For this exercise, return only the lines in the records below from the one holding "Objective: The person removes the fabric" through the one holding "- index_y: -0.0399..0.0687", including both, exactly as they appear and without pictures.
___ DATA RECORDS ___
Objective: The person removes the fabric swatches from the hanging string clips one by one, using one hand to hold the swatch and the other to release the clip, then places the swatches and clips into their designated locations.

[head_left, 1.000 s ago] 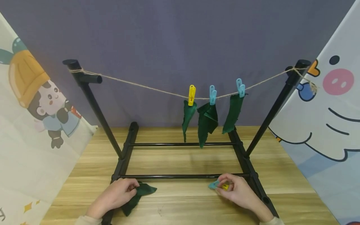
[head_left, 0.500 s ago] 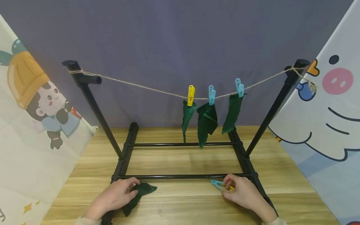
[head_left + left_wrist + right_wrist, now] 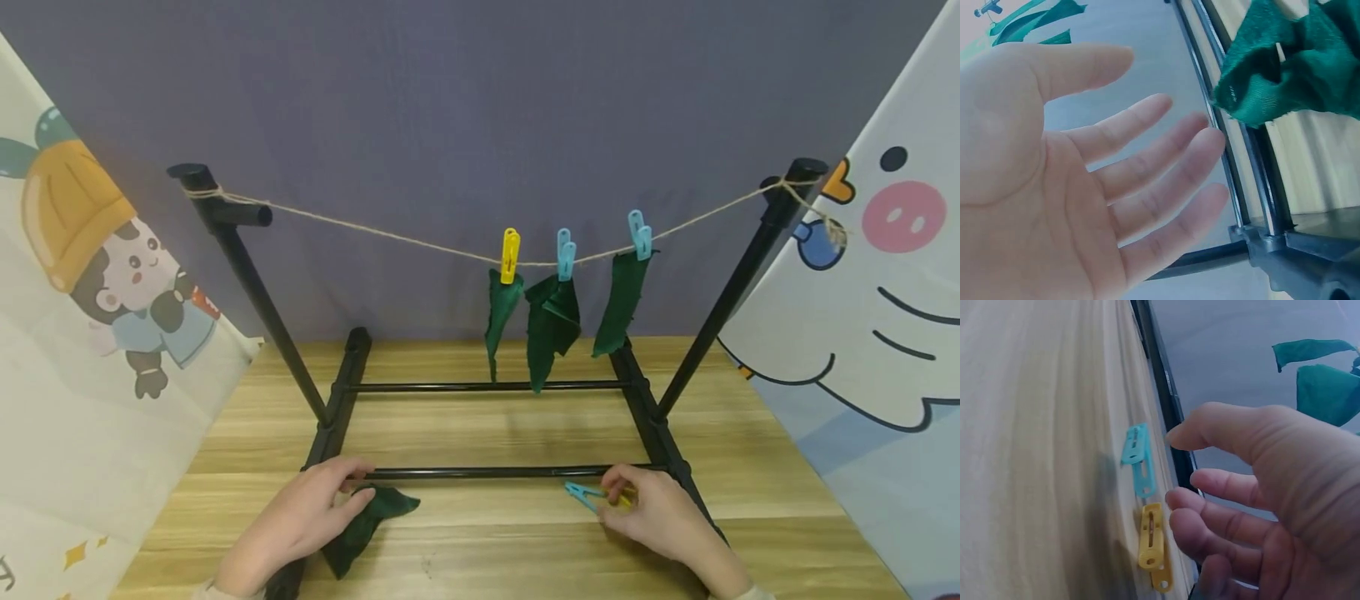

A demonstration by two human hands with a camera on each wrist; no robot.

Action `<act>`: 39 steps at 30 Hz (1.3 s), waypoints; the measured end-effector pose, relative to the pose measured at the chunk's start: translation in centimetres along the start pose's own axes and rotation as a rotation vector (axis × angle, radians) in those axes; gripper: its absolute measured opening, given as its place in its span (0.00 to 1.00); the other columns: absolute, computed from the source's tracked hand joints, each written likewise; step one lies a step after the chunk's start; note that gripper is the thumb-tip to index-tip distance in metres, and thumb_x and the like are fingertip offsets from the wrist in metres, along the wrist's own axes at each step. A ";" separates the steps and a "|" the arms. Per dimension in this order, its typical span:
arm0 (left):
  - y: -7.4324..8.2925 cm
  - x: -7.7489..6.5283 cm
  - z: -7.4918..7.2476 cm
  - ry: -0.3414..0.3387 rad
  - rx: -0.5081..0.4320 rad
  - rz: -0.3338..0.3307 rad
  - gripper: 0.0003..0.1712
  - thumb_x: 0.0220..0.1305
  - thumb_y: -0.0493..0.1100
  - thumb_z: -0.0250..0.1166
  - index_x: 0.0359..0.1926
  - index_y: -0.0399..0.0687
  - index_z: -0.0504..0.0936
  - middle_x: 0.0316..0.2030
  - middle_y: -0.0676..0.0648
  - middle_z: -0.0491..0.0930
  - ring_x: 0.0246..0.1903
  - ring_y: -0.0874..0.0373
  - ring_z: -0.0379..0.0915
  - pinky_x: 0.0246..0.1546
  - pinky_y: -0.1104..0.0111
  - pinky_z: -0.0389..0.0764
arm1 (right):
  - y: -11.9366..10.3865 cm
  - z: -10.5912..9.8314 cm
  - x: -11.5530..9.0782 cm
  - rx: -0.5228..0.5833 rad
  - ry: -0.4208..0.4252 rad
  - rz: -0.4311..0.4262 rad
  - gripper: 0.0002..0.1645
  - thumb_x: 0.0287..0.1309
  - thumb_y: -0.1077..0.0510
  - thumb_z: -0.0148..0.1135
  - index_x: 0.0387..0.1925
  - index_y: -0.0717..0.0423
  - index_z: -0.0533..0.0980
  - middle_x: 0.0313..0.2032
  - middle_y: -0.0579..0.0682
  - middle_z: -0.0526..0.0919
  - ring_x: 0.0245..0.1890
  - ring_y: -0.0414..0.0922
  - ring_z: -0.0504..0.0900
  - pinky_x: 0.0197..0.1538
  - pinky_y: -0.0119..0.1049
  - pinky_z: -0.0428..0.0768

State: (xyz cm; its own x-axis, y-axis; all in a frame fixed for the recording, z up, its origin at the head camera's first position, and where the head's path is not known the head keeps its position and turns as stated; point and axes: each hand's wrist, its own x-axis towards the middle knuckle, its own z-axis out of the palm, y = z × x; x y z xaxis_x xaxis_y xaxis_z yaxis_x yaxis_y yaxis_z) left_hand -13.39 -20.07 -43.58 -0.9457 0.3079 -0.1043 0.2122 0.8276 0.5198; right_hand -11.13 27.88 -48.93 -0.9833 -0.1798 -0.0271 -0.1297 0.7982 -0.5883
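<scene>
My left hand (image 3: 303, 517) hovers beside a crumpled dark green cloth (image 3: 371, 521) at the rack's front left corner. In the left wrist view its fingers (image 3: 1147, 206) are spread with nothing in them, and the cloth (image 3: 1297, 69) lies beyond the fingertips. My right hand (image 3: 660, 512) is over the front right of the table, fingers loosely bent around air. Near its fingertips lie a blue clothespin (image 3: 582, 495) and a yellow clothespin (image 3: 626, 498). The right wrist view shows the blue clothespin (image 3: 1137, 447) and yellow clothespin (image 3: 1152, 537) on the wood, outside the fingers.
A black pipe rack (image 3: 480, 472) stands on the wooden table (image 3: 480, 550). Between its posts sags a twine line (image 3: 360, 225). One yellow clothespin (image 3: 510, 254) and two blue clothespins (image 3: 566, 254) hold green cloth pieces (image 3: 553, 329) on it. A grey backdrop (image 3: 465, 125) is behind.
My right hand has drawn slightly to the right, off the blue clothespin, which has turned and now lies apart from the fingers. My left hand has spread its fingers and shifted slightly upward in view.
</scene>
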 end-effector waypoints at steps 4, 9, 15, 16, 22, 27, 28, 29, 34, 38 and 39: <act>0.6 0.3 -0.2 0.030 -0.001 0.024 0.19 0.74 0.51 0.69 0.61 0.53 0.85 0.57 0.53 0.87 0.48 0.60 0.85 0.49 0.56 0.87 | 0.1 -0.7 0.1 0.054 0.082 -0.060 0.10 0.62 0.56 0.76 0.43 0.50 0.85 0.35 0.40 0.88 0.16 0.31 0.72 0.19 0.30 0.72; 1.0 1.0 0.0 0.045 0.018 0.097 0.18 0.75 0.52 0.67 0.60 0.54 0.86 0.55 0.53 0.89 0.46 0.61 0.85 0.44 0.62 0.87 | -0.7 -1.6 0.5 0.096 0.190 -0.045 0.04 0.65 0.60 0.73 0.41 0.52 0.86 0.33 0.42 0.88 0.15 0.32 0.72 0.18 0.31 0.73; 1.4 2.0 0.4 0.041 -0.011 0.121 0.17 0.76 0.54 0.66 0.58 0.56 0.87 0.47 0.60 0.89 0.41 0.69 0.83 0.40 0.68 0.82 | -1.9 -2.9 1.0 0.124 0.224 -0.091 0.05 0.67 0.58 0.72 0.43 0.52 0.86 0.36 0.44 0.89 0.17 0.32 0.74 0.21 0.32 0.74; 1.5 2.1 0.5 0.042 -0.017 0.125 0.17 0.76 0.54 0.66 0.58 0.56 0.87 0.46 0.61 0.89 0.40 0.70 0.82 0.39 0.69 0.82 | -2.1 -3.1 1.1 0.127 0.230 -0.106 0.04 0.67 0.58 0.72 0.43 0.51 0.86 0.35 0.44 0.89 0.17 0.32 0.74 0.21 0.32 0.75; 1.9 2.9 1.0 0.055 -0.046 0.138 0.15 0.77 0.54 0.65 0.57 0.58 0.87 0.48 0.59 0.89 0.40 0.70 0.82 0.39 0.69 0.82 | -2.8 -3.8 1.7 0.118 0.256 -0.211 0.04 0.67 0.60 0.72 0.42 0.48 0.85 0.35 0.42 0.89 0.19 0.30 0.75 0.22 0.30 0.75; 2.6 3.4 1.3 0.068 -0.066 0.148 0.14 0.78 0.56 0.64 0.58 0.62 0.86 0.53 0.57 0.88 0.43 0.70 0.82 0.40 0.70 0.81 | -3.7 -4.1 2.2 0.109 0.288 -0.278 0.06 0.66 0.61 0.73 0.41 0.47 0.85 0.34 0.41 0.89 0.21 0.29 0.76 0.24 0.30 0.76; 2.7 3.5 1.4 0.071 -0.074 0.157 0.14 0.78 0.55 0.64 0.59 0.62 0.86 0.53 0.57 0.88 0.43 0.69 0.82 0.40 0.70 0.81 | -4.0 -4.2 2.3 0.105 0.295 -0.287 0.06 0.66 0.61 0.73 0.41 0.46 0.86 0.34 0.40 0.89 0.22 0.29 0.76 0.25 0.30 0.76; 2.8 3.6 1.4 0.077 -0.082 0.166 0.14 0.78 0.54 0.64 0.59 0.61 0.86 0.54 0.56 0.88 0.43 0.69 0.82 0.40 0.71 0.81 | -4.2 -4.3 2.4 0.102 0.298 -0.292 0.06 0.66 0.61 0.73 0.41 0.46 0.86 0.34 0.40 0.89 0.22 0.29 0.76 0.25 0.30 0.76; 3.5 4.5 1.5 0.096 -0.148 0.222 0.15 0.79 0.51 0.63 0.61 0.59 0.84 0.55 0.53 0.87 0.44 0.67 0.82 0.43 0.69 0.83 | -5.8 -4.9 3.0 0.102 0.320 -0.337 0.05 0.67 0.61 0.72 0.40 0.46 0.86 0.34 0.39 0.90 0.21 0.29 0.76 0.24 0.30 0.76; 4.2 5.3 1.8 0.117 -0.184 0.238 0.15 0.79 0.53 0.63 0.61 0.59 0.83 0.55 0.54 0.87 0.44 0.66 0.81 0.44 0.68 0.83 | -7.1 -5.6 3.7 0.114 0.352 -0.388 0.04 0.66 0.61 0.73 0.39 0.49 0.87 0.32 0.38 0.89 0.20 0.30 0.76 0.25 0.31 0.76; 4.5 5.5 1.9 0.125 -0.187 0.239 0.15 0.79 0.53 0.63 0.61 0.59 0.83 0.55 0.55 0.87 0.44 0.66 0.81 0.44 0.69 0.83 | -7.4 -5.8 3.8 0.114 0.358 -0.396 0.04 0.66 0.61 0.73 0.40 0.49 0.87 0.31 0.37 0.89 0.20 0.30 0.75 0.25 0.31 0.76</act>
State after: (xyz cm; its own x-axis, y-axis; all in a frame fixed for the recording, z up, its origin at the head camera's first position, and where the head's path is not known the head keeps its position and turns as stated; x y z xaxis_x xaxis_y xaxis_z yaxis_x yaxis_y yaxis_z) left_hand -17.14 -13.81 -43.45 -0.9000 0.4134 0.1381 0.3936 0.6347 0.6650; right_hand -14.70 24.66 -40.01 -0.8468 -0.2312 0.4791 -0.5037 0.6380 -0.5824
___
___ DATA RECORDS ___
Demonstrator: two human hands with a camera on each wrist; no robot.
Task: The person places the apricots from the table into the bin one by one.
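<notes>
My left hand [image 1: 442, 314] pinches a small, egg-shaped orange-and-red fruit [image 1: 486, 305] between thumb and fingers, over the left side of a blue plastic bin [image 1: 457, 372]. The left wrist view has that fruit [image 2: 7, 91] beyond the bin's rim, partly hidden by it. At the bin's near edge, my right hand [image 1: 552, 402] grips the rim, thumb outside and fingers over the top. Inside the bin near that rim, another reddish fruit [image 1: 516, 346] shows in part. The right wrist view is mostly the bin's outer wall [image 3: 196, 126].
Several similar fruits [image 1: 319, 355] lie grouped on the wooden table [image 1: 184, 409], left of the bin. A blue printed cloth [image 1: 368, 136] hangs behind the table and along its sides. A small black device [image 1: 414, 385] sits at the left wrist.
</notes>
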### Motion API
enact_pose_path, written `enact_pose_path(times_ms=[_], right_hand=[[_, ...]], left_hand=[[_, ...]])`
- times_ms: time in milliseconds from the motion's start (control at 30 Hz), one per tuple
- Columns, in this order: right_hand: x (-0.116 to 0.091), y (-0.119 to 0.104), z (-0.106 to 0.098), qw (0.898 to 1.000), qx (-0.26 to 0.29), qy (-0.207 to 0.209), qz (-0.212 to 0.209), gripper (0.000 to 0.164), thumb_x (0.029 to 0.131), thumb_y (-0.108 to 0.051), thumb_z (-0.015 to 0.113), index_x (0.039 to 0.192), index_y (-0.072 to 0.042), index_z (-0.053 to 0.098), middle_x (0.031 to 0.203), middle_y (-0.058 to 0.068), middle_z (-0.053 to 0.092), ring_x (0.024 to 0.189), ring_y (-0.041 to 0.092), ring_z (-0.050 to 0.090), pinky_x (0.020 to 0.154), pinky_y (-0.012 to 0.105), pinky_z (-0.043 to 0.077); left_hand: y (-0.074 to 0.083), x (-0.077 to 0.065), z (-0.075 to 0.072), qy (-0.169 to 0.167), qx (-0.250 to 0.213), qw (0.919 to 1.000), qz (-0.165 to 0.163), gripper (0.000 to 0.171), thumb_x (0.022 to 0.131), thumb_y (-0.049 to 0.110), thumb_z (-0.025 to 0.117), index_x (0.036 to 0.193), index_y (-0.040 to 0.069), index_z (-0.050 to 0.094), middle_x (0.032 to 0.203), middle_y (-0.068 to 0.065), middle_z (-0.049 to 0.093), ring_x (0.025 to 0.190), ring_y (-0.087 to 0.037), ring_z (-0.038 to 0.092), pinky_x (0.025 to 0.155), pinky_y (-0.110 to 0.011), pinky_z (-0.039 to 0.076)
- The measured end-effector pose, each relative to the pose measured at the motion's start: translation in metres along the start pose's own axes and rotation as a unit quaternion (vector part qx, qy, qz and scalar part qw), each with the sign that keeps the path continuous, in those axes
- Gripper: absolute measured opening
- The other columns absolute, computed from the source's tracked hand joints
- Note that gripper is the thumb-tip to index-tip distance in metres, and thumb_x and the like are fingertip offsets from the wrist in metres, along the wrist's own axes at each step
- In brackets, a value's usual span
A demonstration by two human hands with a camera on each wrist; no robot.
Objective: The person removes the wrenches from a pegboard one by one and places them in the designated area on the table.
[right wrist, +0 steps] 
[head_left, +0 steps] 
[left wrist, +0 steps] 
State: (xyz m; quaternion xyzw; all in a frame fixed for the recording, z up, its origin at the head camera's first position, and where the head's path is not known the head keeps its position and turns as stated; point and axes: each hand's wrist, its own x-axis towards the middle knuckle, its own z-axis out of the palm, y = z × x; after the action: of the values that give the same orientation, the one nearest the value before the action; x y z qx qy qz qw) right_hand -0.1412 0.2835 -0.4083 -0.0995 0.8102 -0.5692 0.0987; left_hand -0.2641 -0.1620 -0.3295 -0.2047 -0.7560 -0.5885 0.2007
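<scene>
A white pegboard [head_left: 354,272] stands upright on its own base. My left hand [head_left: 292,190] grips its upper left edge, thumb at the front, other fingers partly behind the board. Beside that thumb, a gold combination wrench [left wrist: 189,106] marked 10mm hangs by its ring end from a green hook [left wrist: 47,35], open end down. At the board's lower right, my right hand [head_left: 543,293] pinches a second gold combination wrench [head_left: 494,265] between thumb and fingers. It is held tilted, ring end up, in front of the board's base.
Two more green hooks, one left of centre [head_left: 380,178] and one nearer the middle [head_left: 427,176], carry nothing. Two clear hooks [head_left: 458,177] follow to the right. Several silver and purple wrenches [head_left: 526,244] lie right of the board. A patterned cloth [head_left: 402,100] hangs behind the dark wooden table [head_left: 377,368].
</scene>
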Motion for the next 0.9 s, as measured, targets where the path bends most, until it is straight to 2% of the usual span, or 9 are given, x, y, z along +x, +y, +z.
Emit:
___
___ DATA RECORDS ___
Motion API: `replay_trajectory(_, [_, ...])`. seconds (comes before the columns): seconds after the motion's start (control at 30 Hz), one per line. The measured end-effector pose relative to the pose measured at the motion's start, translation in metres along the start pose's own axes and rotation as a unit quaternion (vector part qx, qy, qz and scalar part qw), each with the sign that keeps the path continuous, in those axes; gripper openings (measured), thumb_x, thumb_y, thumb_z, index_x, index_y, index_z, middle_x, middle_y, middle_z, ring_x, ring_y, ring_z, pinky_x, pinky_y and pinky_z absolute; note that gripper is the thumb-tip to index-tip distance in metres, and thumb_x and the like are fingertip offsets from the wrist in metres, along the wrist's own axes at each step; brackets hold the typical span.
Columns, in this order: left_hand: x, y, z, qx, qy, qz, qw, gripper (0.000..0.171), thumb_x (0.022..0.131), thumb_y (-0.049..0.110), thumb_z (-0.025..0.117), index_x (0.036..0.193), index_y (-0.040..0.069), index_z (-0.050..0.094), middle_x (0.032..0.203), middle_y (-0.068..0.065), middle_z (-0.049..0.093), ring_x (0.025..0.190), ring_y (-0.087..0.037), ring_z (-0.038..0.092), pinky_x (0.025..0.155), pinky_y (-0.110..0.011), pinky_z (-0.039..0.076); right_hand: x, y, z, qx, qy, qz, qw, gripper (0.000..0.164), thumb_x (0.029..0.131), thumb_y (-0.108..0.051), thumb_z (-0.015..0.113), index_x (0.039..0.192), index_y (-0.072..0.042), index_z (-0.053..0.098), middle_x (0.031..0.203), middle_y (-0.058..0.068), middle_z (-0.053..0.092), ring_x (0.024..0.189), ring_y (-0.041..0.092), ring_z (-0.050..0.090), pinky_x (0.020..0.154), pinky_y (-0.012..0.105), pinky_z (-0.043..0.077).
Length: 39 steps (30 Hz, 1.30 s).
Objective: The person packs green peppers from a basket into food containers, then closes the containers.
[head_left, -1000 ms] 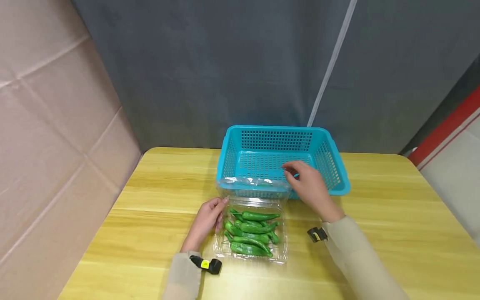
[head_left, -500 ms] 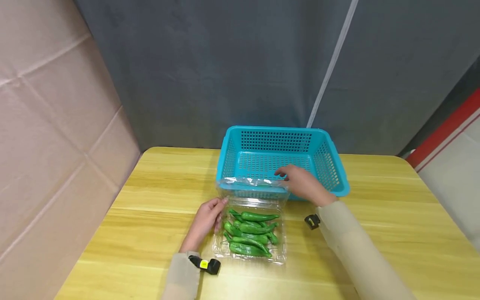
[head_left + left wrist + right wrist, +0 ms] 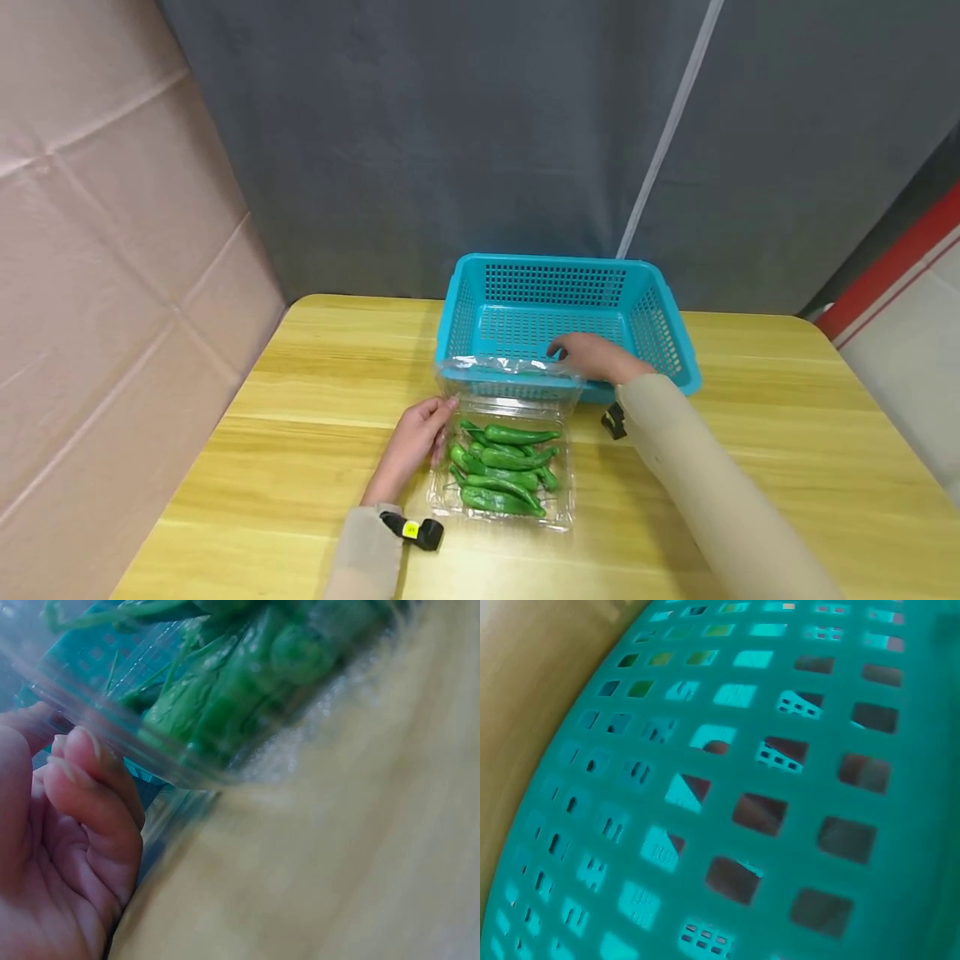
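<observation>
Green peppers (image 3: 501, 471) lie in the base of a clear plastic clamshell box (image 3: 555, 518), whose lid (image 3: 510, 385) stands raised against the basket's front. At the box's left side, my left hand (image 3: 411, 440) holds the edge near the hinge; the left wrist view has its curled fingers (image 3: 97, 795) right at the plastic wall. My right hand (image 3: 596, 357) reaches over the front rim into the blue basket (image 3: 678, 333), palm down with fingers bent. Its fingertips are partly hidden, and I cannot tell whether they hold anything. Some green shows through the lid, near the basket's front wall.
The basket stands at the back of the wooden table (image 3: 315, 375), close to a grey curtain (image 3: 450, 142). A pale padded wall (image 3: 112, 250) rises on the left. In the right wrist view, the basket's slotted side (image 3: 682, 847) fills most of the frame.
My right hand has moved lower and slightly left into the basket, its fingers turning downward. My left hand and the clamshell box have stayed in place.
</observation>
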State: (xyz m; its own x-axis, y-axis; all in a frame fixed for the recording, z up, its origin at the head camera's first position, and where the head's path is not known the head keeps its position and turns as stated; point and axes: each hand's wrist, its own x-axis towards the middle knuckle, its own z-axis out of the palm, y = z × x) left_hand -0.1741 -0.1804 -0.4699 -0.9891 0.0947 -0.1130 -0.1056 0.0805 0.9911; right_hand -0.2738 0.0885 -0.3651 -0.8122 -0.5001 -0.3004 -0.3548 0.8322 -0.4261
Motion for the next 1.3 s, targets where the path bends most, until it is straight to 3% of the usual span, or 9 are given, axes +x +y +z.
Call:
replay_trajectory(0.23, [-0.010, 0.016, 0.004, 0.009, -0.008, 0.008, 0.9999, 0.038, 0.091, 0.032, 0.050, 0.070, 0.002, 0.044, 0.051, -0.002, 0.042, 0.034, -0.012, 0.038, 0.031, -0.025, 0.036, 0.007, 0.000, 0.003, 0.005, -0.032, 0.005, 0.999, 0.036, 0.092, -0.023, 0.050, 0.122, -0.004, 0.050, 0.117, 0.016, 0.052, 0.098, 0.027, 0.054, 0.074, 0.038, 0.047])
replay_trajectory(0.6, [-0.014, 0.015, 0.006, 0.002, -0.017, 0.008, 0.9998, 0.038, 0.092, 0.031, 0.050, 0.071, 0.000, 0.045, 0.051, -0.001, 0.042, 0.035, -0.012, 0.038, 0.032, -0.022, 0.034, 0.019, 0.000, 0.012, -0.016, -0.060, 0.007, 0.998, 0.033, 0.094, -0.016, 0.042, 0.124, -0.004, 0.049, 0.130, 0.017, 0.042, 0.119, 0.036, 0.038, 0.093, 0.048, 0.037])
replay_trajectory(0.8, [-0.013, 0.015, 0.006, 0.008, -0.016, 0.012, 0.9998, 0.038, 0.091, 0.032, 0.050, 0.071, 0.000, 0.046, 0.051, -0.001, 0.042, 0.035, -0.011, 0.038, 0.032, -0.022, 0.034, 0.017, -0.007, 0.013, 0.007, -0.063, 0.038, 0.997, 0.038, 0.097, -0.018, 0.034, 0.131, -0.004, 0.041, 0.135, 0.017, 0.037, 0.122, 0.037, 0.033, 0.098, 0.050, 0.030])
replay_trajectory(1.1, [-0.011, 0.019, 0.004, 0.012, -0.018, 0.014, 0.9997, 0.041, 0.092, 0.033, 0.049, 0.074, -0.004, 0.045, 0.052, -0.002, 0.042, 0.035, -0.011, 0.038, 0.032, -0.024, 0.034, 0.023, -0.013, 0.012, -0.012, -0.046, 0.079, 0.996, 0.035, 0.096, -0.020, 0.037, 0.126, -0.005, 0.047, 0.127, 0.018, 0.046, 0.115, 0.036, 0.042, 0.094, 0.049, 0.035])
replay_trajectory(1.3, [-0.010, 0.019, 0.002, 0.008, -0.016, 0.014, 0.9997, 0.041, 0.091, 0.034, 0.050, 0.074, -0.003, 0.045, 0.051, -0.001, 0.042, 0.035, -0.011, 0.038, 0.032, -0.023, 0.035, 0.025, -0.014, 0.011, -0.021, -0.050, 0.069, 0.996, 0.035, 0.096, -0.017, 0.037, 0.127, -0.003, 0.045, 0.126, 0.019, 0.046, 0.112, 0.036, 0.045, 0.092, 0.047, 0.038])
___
• TASK RESPONSE
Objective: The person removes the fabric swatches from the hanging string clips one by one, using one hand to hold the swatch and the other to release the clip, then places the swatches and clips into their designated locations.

[head_left, 1.000 s ago] 
[head_left, 0.500 s ago] 
[head_left + left_wrist + right_wrist, now] 

A demonstration by two human hands with a camera on each wrist; no robot.

Action `<act>`: 39 steps at 30 Hz (1.3 s), waypoints; the measured end-effector pose, relative to the pose measured at the chunk's start: translation in centimetres along the start pose's own axes and rotation as a rotation vector (axis × angle, radians) in those axes; gripper: its absolute measured opening, given as its place in its span (0.00 to 1.00); the other columns: absolute, computed from the source's tracked hand joints, each written likewise; step one lies a step after the chunk's start; note that gripper is the thumb-tip to index-tip distance in metres, and thumb_x and the like are fingertip offsets from the wrist in metres, along the wrist's own axes at each step. A ";" separates the steps and a "|" the arms. Per dimension in this order, its typical span:
arm0 (left):
  - y: -7.4324..8.2925 cm
  - x: -7.7489..6.5283 cm
  - z: -7.4918..7.2476 cm
  - ry: -0.3414..0.3387 rad
  - rx: -0.5081..0.4320 rad
  - rz: -0.3338..0.3307 rad
  - gripper: 0.0003..0.1712
  - thumb_x: 0.0220..0.1305
  - thumb_y: -0.0493..0.1100
  - thumb_z: -0.0250..0.1166
  - index_x: 0.0359..0.1926
  - index_y: -0.0399..0.0687

Nothing remains to be done, and the exercise is complete.